Filter this material down to the lines that hold "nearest", copying each one.

========================

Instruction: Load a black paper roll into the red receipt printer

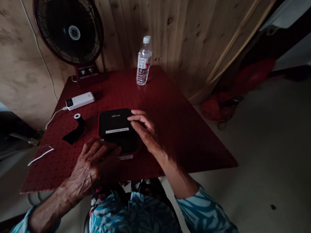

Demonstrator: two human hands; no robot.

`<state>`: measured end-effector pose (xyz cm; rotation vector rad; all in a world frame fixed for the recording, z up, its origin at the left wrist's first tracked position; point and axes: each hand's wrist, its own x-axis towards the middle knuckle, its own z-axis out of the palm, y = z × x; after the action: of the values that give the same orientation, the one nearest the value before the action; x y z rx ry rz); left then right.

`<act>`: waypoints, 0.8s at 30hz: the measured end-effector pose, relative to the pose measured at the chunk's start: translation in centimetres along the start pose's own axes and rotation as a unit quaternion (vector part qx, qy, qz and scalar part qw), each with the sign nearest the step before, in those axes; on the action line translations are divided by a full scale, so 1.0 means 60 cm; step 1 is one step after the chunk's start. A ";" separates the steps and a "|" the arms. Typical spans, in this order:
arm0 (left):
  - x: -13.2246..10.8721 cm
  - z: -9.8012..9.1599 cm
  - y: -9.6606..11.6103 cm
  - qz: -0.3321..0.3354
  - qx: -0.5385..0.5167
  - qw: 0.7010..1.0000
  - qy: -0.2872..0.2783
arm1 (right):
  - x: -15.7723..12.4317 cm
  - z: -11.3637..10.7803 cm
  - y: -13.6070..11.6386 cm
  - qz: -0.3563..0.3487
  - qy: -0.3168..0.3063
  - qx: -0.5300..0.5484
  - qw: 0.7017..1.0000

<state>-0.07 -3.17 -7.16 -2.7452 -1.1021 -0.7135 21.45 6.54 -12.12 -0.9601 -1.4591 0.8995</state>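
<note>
A flat black box (116,127) with a white label lies in the middle of a red table (175,136). My left hand (94,163) rests at the box's near left corner, fingers curled against its edge. My right hand (143,130) lies on the box's right side, fingers stretched flat over the lid. A small white tag (125,157) shows just under the box's near edge.
A white power bank (80,100) with a cable lies at the back left, a black tape roll (77,120) with a loose strip near it. A water bottle (143,62) stands at the back. A dark fan (69,28) stands against the wooden wall.
</note>
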 end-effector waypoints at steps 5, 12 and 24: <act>0.013 -0.010 -0.027 -0.157 -0.133 0.977 0.057 | -0.013 0.016 0.025 0.019 0.025 0.034 0.999; 0.031 0.025 -0.088 -0.478 -0.388 0.785 0.066 | -0.017 0.024 0.039 0.066 0.004 0.055 0.996; 0.005 0.058 -0.095 -0.452 -0.539 0.709 0.040 | -0.029 0.034 0.035 0.111 0.041 0.098 0.988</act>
<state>-2.41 2.08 -10.57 -2.5161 -2.7334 -2.1415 19.69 5.66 -14.90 -1.0120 -1.1855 1.1314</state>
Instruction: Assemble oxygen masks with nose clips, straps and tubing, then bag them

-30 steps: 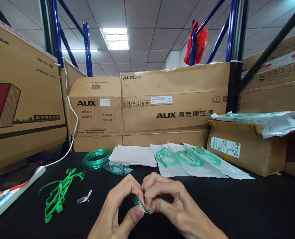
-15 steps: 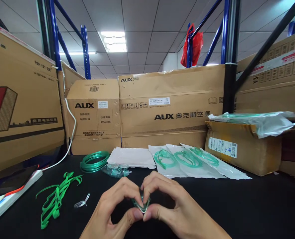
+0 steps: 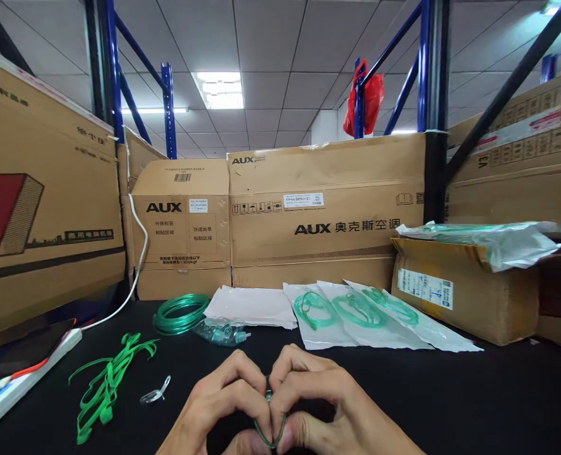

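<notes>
While left-hand fingers point(image 3: 260, 409) and right-hand fingers point(image 3: 278, 414) pinch a greenish piece point(image 3: 271, 445), white pouches point(image 3: 325, 340) hold green tubing point(image 3: 366, 323).

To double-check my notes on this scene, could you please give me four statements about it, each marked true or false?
1. The left hand and right hand both grip a small curved greenish piece. True.
2. The bright green, ribbon-like straps lie right of the hands. False: they lie to the left.
3. A glossy green coil of tubing lies left of the flat white stack. True.
4. The fanned-out, flat white pouches beside that stack number five. False: there are three.
</notes>
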Tool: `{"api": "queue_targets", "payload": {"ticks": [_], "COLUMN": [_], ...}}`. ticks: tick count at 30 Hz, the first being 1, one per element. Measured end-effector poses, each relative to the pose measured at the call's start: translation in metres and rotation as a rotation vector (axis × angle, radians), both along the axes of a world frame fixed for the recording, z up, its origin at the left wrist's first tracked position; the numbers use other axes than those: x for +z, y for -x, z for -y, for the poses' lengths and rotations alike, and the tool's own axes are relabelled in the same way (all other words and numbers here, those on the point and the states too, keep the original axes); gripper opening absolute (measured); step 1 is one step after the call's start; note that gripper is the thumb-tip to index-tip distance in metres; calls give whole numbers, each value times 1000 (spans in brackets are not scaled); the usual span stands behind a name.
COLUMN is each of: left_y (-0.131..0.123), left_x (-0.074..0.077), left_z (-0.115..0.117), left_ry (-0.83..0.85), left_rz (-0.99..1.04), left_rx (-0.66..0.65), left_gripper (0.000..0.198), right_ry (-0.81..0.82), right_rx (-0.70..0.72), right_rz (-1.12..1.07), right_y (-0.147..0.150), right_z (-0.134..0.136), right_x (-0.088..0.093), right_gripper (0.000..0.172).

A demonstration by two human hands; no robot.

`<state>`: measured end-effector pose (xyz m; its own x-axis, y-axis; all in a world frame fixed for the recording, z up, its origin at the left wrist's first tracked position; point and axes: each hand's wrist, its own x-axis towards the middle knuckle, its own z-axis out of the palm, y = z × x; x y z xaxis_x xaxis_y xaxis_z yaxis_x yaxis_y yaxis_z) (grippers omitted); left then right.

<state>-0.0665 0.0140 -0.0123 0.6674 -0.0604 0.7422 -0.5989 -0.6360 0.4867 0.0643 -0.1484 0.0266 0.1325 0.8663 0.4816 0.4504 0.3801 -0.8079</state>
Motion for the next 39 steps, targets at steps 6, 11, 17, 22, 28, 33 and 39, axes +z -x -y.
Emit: {"api": "queue_targets", "payload": {"ticks": [6,11,17,22,28,33,39], "left_y": [2,-3,-5,-8,-9,-9,-8], "left_x": [-1,4,4,5,0,-1,0], "left_z": [-1,-1,1,7,1,-3,0], "left_ry": [-25,-30,-23,63,141,169,171], "left_rz": [77,62,128,105,75,149,179], "left_rx": [93,69,36,-13,23,-4,39], "left_gripper": [25,26,25,26,26,14,8], "right_ry": [-78,-99,-139,-224,-319,-595,-616], "right_rx": [79,-47,-23,29,-82,-253,-244], "right_rz": [-110,4,-3,-8,144,505,591], "right_y": [-1,1,-1,-9,-6,-9,-14], "right_z": [-15,-13,-13,-22,-22,-23,-29], "right_x": [-16,-8,-12,-24,-29,-44,-49], "right_gripper": [15,16,18,16,16,69,74]}}
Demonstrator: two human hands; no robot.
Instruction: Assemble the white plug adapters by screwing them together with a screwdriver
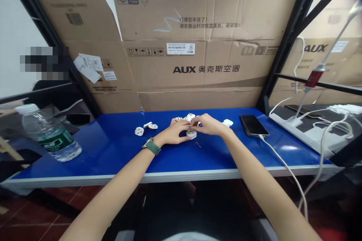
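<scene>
Near the middle of the blue table (169, 162), my left hand (177, 132) holds a small white plug-like part (191, 134) between thumb and fingers. My right hand (207, 125) is pinched just above that part, its fingertips meeting over it; what they grip is too small to make out. Two small brass-coloured pieces (198, 144) lie on the table just in front of my hands. Behind my fingers sit several more white parts (190, 116), partly hidden. To the left of my left hand are more white pieces (139, 131), and another white piece (227, 122) lies to the right.
A water bottle (56, 135) stands at the left. At the right lie a black phone (254, 125) with a white cable and a white power strip (302, 135). Cardboard (198, 83) closes off the back. A person, partly visible, is behind the frame at far left.
</scene>
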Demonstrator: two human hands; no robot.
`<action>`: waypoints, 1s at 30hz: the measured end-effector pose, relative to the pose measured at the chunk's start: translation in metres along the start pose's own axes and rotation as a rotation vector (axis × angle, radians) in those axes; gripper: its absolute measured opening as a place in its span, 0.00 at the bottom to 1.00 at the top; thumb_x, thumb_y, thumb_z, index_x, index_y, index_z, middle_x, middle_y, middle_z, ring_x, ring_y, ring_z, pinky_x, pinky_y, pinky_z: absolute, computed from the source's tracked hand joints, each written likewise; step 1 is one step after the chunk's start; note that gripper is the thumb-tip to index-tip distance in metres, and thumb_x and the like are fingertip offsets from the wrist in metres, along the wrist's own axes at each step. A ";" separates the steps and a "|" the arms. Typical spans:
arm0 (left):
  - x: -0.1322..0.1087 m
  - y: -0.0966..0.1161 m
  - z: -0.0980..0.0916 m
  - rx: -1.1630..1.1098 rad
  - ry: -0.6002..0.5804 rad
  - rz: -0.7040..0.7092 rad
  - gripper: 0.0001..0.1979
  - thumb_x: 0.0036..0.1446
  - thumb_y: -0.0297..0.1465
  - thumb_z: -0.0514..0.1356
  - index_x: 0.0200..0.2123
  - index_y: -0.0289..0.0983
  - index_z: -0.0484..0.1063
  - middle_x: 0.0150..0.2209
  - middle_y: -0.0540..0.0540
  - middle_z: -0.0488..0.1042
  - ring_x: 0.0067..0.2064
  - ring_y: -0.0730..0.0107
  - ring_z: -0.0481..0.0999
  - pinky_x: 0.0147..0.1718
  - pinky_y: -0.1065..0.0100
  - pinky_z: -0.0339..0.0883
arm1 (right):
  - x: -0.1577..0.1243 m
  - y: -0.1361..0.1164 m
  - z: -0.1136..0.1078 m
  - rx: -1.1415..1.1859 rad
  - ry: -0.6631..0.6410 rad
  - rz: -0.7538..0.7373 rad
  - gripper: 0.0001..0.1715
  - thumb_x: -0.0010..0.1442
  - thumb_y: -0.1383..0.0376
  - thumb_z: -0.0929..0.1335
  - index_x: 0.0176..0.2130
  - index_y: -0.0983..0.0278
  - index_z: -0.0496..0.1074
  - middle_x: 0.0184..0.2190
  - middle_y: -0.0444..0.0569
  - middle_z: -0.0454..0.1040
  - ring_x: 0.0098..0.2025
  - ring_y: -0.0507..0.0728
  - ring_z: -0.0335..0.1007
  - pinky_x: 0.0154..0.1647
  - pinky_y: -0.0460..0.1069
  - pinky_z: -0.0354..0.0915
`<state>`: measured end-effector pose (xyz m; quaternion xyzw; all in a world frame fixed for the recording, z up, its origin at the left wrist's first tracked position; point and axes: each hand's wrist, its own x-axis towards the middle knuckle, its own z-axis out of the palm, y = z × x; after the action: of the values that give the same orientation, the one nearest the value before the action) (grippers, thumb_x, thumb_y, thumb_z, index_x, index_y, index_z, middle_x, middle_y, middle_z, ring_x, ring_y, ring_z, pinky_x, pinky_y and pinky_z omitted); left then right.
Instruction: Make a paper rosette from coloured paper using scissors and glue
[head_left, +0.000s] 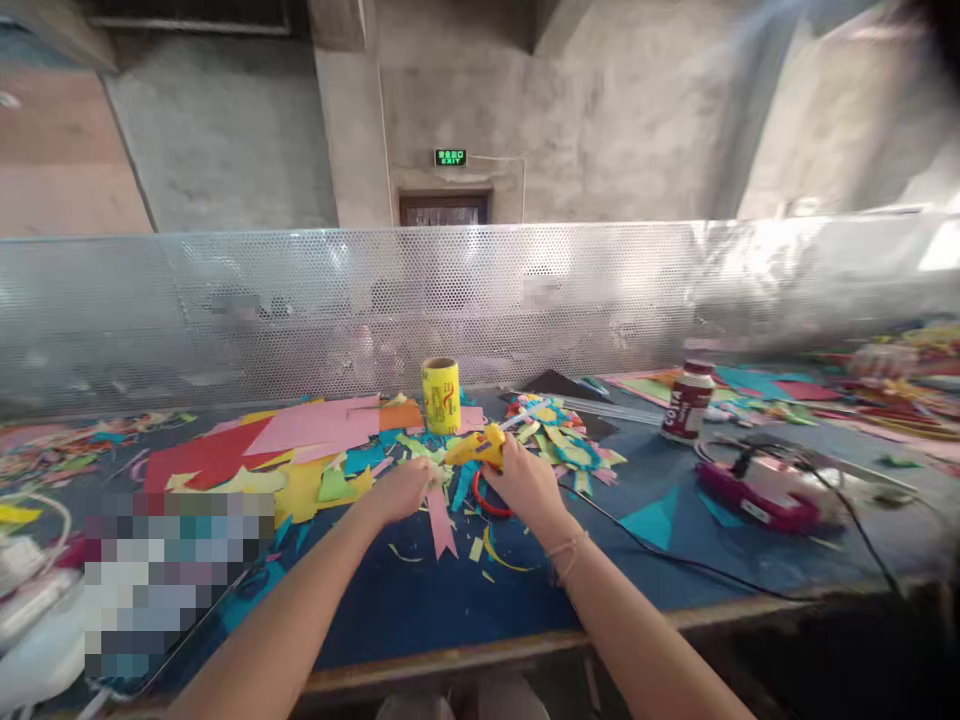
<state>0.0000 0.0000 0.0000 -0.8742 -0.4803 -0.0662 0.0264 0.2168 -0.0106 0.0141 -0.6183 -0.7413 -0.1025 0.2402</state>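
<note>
My right hand (525,482) is closed around a yellow glue gun (475,448), its black cord (675,558) trailing off to the right across the table. My left hand (405,490) is closed, pinching a pink paper strip (441,524) that points toward me, just beside the gun's tip. Both hands hover over a heap of coloured paper scraps (337,478) on the blue table top (420,610). A red ring-shaped piece (487,503) lies under my right hand.
A yellow tape roll (441,396) stands behind the hands. A white bottle with a dark red label (687,402) and a magenta tool (757,498) sit to the right. A perforated metal screen (480,295) runs along the table's far side. Large pink and red sheets (300,432) lie at left.
</note>
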 end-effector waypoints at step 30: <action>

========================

* [OUTPUT OF THE EXERCISE]:
`<state>`: measured end-effector pose (xyz cm; rotation vector rad; all in a world frame fixed for the recording, z up, its origin at the left wrist's first tracked position; point and axes: each hand's wrist, its own x-axis towards the middle knuckle, its own z-axis out of the palm, y = z × x; after the action: of the values that give the same orientation, the one nearest the value before the action; x y z rx ry rz); left then right.
`<act>`: waypoints, 0.8s at 30hz: the measured end-effector pose, relative to the pose measured at the chunk's start: translation in centimetres along the start pose's own axes and rotation as a unit quaternion (vector part qx, qy, qz and scalar part qw), each with the sign nearest the step before, in those axes; on the action line translations are divided by a full scale, so 1.0 means 60 cm; step 1 is one step after the chunk's start. A ";" separates the steps and a "|" the arms. Typical spans, in this order:
`<state>`: measured end-effector pose (xyz m; quaternion xyzw; all in a world frame fixed for the recording, z up, its origin at the left wrist's first tracked position; point and axes: each hand's wrist, its own x-axis towards the middle knuckle, its own z-axis out of the palm, y = z × x; after the action: of the values that give the same orientation, the one nearest the value before the action) (grippers, thumb_x, thumb_y, thumb_z, index_x, index_y, index_z, middle_x, middle_y, middle_z, ring_x, ring_y, ring_z, pinky_x, pinky_y and pinky_z omitted); left then right.

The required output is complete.